Но если в первый миг я был удивлен, то теперь удивление сменилось ошеломлением; ошеломление это было безгранично и могу даже сказать — ужасно. Во имя всего отвратительного, что это? Как поверить своим глазам — как? Неужели — неужели это румяна? А это — а это — неужели же это морщины на лице Эжени Лаланд? О Юпитер и все боги и богини, великие и малые! — что — что — что сталось с ее зубами? — Я в бешенстве швырнул очки на пол, вскочил со стула и стал перед миссис Симпсон, уперевшись руками в бока, скрежеща зубами, с пеною у рта, но не в силах ничего сказать от ужаса и ярости.

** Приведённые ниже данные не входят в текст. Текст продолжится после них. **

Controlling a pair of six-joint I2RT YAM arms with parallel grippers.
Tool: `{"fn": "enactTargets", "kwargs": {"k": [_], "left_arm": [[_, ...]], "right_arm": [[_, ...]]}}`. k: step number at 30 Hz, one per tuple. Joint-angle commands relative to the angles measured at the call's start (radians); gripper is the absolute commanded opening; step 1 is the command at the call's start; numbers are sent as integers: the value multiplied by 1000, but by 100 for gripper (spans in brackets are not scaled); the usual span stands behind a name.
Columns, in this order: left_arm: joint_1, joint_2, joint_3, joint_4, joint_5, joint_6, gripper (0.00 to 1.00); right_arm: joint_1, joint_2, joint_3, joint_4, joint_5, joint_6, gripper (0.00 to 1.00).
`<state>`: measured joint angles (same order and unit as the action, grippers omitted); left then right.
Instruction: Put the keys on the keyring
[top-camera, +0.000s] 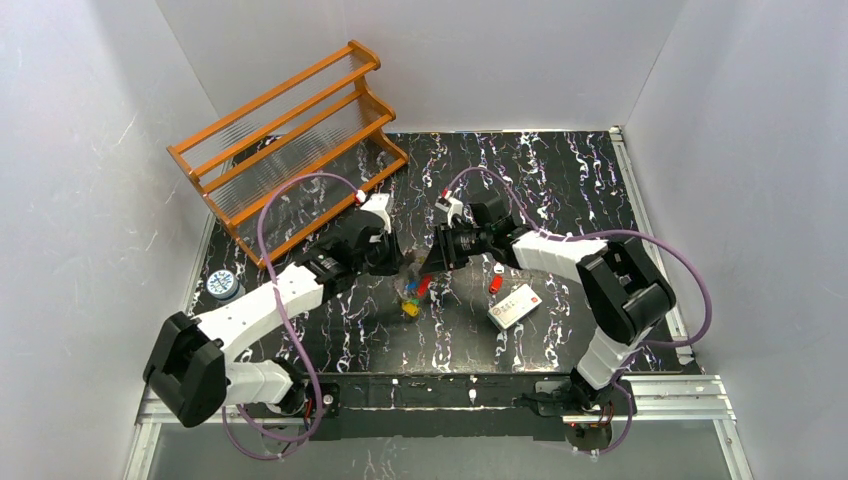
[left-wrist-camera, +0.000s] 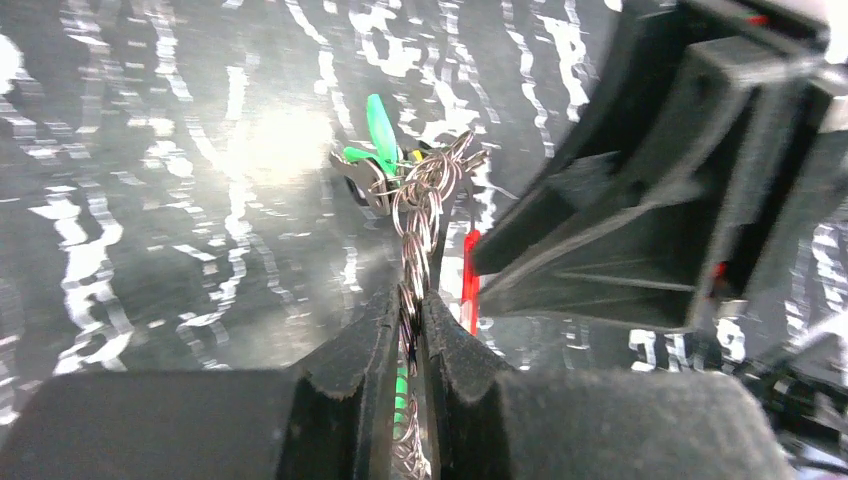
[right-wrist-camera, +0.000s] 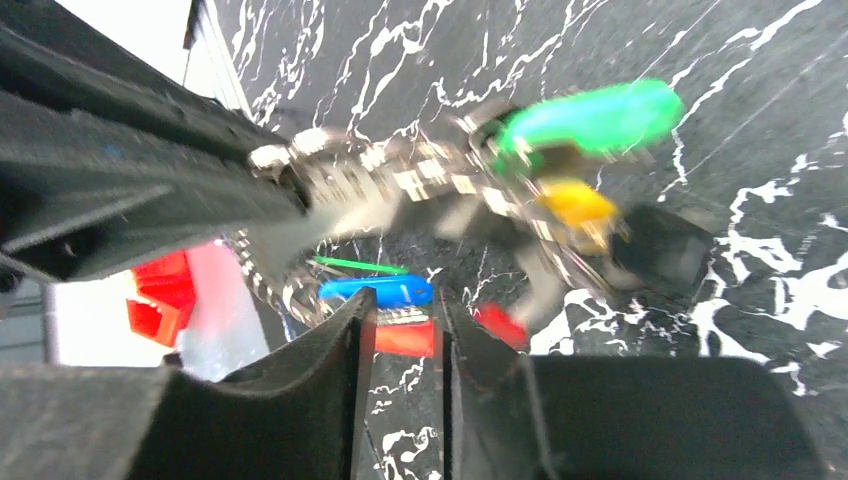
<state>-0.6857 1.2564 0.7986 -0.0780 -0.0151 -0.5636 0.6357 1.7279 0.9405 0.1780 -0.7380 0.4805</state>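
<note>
Above the black marbled table (top-camera: 560, 180), our left hand (left-wrist-camera: 414, 300) clenched the keyring (left-wrist-camera: 425, 200), likely steadying it so the keys (right-wrist-camera: 590, 115) hung free. Our right hand (right-wrist-camera: 405, 312) waited just beside it. We could not tell whether it gripped a red key (right-wrist-camera: 405, 340).

Arms: two, one claw each: left claw (left-wrist-camera: 412, 305), right claw (right-wrist-camera: 405, 318). Keyring (left-wrist-camera: 420, 200): one. Keys (top-camera: 411, 297): bunch at ring with blue, red, yellow, green heads, exact number unclear. Red key (top-camera: 495, 284) apart: one. White card (top-camera: 514, 305): one. Wooden rack (top-camera: 290, 140): one. Round tin (top-camera: 223, 285): one.
</note>
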Motion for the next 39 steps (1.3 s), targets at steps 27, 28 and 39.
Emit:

Я уже сказал, что мадам Эжени Лаланд — то есть Симпсон — говорила на английском языке почти так же плохо, как писала, и поэтому обычно к нему не прибегала. Но гнев способен довести женщину до любой крайности; на этот раз он толкнул миссис Симпсон на нечто необычайное: на попытку говорить на языке, которого она почти не знала.
— Ну и что, мсье, — сказала она, глядя на меня с видом крайнего удивления. — Ну и что, мсье? Что слюшилось? Вам есть танец, святой Витт? Если меня не нрависьте, зачем купите кот в мешок?
— Негодяйка! — произнес я, задыхаясь. — Мерзкая старая ведьма!
— Едьма? Стари? Не такой вообще стари. Только восемьдесят два лета.
— Восемьдесят два! — вскричал я, пятясь к стене. — Восемьдесят две тысячи образин! Ведь на медальоне было написано: двадцать семь лет и семь месяцев!
— Конечно! Все есть верно! Но портрет рисовал уже пятьдесят пять год. Когда шел замуж, второй брак, с мсье Лаланд, делал портрет для мой дочь от первый брак с мсье Муассар. — Муассар? — сказал я.
— Да, Муассар, Муассар, — повторила она, передразнивая мой выговор, который был, по правде сказать, не из лучших. — И что? Что вы знать о Муассар?
— Ничего, старая карга. Я ничего о нем не знаю. Просто один из моих предков носил эту фамилию.
— Этот фамиль? Ну, что вы против этой фамиль имей? Ошень хороший фамиль; и Вуассар — тоже ошень хороший. Мой дочь мадмуазель Муассар выходил за мсье Вуассар; тоже ошень почтенный фамиль.
— Муассар! — воскликнул я, — и Вуассар! Да что же это такое?
— Что такой? Я говорю Муассар и Вуассар, а еще могу сказать, если хочу, Круассар и Фруассар. Дочь моей дочи, мадмуазель Вуассар, она женился на мсье Круассар, а моей дочи внучь, мадмуазель Круассар, она выходил мсье Фруассар. Вы будет сказать, что эти тоже не есть почтенный фамиль?
— Фруассар! — сказал я, чувствуя, что близок к обмороку. — Неужели действительно Муассар, Вуассар, Круассар и Фруассар?